* **Task requirements**: Copy the listing exactly as given. Omit every picture.

* **Source data**:
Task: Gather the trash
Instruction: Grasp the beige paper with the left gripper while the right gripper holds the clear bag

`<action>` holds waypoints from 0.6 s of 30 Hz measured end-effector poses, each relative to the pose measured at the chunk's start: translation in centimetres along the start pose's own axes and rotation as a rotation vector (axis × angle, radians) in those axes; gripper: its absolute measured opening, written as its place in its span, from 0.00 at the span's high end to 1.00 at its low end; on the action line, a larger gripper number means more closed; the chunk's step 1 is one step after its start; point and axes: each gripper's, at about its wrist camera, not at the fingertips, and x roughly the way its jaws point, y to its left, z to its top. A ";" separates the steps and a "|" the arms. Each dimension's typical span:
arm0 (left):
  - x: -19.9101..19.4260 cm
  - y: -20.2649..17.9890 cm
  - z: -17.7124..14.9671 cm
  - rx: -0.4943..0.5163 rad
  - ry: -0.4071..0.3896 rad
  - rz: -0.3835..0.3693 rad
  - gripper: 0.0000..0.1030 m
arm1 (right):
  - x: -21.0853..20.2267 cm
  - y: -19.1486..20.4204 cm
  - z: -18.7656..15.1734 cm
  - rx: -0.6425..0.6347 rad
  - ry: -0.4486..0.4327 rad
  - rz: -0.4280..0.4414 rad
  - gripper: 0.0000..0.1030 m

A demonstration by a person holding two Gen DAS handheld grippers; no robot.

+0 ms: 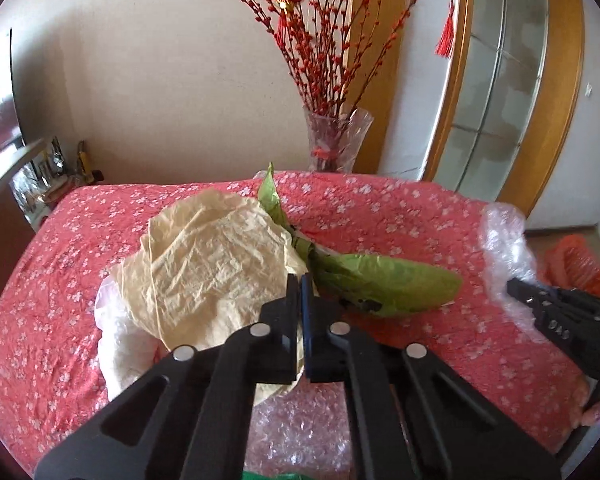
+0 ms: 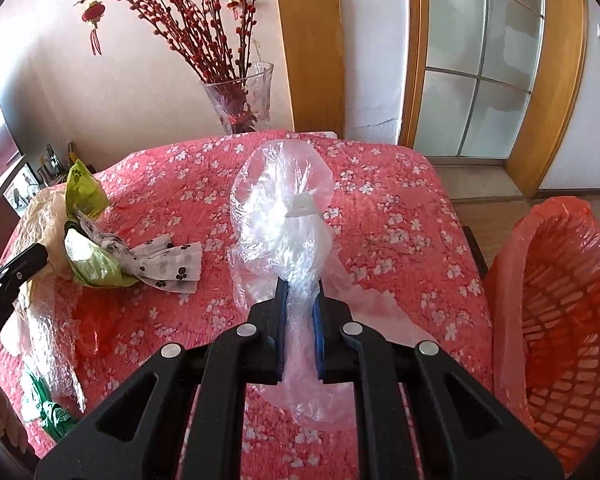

* **Reply to the exercise**:
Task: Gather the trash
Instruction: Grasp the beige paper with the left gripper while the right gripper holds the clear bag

`<action>` holds waypoints from 0.6 s of 30 Hz measured end-effector poses, each relative to the pose measured at the chunk's start: translation in centimetres along the start pose's own axes and rotation as a rotation vector (axis × angle, radians) in those axes; gripper: its absolute measured opening, written as its place in its span, from 0.00 at the span's high end to 1.00 at its low end; on the action line, a larger gripper number means more closed; the chunk's step 1 is one step after its start; point and axes: each gripper's, at about its wrist camera, not at the fingertips, and x roughly the way its jaws point, y to its left, z to its top. A ";" separates the steps and a "|" the arms. Each dimension's typical span:
arm0 (left):
  - x: -19.9101..19.4260 cm
  - y: -20.2649..17.9890 cm
  - z: -17.7124..14.9671 cm
  - rx: -0.4943..0.5163 rad
  - ry: -0.4071..0.3896 rad
  - rz: -0.3835..0.3693 rad
  - gripper: 0.0000..0.1030 m
arm1 (right):
  - x: -21.0853..20.2267 cm
  - y: -19.1486..20.4204 cm
  - z: -18.7656..15.1734 cm
  - rx: -0.6425..0.6347 rad
  - ry: -0.4486..0.4327 rad
  - rz: -0.4280..0.4414 rad
  - gripper: 0.0000..0.1030 m

A demonstration by a person holding two Gen DAS handheld grippers; no robot.

+0 ms: 
+0 ms: 

The answer has been given in its entirety.